The problem:
Go through the listing below and say how many lines include "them". Give the number by itself.

Record excerpts:
───

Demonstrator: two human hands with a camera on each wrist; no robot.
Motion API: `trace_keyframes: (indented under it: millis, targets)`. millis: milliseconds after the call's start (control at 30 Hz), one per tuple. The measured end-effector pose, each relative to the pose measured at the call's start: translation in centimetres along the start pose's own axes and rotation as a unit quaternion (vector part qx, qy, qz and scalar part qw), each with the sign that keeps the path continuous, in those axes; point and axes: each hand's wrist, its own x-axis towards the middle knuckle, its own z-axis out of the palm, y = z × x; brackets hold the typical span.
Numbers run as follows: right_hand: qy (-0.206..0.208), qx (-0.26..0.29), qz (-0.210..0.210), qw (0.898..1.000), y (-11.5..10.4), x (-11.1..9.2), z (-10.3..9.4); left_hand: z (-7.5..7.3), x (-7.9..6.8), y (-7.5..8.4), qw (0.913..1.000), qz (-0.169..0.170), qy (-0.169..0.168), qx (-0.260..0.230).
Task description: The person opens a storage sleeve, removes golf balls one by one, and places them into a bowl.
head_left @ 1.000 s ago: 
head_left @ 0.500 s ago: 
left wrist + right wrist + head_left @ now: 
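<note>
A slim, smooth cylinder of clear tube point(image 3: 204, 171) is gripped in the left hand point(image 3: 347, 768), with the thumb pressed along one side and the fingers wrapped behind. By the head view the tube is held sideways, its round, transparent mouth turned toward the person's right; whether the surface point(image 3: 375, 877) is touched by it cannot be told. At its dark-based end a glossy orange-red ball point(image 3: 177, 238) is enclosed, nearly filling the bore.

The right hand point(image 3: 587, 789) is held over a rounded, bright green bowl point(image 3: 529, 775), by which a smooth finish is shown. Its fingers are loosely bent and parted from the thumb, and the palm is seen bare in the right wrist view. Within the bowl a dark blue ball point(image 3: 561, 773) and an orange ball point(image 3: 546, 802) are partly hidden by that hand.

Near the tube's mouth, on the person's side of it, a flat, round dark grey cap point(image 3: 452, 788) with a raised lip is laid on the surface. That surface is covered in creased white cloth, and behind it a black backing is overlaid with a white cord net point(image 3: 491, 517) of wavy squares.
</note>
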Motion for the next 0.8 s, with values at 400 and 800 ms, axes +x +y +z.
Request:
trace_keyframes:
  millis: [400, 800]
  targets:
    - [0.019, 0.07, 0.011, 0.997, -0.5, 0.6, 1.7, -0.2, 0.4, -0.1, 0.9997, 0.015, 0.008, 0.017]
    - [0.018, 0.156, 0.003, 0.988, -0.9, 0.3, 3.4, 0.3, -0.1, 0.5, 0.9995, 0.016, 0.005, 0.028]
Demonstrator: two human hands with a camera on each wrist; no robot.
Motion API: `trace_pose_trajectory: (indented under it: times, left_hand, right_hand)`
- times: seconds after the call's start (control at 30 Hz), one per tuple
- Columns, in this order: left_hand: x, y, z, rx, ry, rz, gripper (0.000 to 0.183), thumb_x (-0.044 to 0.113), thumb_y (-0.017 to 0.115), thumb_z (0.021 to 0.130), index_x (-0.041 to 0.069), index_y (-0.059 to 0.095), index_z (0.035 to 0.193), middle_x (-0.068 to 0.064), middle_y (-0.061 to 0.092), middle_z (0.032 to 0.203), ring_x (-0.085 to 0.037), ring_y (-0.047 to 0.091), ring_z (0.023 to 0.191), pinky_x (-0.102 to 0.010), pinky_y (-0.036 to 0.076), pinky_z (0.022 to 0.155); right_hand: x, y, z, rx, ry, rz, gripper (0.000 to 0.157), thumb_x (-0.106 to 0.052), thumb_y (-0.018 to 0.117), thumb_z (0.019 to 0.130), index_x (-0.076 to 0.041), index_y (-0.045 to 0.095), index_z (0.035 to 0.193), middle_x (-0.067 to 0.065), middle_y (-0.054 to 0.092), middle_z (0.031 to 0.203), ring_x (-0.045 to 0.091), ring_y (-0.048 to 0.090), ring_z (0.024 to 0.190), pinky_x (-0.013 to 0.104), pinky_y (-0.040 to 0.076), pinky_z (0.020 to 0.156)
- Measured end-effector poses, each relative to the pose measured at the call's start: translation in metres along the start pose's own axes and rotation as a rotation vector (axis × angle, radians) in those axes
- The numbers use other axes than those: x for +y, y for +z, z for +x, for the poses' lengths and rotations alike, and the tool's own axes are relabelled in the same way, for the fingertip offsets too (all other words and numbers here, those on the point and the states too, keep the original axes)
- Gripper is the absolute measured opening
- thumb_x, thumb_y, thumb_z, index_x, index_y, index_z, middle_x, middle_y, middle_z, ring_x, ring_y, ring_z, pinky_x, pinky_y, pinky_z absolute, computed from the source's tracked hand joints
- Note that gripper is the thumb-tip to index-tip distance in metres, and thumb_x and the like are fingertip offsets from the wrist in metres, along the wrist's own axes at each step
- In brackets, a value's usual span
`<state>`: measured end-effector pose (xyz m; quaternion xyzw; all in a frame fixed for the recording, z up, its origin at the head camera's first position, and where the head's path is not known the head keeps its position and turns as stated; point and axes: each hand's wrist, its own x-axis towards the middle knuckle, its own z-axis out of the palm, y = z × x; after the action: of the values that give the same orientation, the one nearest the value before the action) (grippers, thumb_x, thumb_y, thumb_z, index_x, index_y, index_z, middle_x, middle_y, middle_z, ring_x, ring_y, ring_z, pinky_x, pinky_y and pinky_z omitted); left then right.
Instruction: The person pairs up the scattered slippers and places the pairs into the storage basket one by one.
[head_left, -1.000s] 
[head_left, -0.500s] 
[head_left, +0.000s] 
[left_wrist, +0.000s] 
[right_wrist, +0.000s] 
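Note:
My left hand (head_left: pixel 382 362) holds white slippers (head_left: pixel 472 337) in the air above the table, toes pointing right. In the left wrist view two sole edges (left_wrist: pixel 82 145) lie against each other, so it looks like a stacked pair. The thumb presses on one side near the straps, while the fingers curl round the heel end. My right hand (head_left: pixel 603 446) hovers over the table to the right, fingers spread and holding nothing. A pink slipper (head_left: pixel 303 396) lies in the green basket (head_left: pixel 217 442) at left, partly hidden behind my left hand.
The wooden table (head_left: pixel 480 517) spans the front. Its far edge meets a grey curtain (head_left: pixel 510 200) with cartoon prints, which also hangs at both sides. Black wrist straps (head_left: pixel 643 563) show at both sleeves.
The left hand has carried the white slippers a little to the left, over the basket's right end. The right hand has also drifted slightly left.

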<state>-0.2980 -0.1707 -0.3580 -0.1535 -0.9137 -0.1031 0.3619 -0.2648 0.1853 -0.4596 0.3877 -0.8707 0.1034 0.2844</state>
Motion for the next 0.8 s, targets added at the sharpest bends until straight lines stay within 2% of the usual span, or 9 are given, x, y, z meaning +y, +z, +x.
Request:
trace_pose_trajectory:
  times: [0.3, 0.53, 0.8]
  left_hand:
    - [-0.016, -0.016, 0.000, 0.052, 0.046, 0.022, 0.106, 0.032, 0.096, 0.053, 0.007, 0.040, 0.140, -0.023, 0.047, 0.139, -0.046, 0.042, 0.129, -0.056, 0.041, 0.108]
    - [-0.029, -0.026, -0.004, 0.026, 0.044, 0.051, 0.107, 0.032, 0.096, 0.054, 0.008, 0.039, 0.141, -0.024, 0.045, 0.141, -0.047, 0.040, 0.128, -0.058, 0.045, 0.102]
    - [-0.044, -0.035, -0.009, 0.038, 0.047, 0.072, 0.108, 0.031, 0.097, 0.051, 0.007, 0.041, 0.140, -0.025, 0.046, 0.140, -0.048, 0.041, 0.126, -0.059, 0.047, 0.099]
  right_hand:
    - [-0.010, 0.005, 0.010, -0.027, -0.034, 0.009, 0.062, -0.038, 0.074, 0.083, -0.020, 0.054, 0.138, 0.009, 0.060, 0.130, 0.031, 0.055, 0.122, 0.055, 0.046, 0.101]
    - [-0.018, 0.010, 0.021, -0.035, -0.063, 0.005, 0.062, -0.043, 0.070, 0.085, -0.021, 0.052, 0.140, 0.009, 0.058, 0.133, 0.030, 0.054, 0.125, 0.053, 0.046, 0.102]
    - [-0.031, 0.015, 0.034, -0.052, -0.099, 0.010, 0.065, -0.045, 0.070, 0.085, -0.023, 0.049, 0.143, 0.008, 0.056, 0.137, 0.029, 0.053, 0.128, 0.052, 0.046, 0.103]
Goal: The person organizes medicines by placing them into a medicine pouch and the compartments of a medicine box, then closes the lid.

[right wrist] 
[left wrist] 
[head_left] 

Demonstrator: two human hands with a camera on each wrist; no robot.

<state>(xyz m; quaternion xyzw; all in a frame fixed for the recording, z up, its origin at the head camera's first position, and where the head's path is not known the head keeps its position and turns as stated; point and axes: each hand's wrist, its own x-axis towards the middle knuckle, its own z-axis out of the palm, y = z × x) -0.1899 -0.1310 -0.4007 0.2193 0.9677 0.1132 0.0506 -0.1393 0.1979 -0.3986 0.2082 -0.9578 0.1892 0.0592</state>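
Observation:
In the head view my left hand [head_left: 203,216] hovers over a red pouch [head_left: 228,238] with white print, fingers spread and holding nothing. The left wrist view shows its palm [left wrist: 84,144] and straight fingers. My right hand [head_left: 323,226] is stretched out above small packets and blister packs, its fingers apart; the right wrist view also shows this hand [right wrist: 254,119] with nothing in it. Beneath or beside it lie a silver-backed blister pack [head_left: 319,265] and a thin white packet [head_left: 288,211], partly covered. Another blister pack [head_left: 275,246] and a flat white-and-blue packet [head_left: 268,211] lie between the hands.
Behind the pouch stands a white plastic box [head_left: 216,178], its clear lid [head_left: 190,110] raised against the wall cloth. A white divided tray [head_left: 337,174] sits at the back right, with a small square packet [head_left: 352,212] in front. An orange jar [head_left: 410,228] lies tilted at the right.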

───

Output for this task:
2